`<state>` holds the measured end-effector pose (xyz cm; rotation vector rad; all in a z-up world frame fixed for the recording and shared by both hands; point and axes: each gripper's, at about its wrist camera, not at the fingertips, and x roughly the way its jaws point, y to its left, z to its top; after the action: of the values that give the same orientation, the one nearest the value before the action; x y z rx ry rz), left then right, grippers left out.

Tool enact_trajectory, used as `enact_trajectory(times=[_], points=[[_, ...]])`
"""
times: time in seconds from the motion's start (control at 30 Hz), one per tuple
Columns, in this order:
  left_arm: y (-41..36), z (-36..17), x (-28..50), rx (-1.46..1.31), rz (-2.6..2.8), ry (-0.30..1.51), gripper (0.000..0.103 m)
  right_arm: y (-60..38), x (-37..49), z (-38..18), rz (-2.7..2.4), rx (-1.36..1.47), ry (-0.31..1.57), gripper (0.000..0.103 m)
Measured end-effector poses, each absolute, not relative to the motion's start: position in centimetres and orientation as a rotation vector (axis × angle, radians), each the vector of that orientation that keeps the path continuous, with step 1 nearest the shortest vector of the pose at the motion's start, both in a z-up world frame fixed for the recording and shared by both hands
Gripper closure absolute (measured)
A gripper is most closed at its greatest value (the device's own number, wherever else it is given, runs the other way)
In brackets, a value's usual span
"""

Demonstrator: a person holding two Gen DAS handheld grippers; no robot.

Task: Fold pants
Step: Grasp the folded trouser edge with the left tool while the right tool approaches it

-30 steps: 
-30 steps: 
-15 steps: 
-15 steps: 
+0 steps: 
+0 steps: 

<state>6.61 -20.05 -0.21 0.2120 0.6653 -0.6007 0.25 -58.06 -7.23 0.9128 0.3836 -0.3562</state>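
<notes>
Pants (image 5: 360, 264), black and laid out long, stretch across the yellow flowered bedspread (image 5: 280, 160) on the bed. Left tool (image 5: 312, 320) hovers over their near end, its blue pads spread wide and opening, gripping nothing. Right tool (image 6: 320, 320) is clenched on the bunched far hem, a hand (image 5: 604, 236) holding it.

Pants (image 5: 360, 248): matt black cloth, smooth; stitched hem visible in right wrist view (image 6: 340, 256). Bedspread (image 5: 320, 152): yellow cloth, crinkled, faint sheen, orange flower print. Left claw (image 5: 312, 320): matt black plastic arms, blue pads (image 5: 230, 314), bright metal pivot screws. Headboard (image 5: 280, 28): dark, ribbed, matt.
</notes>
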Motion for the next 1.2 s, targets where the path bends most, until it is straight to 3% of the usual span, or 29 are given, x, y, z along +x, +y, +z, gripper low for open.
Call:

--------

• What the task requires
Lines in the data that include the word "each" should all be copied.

• Problem solution
`<state>` holds the measured end-effector pose (xyz cm; rotation vector rad; all in a z-up world frame fixed for the recording and shared by both hands; point and axes: each gripper's, at about its wrist camera, not at the fingertips, and x roughly the way its jaws point, y to its left, z to its top; after the action: of the values that give the same orientation, the one nearest the value before the action; x y z rx ry rz), left then right, grippers left out.
Measured end-effector poses, each absolute, not relative to the motion's start: position in centimetres and orientation as a rotation vector (axis × angle, radians), each the vector of that orientation that keeps the path continuous, with step 1 nearest the shortest vector of the pose at the motion's start, both in a z-up world frame fixed for the recording and shared by both hands

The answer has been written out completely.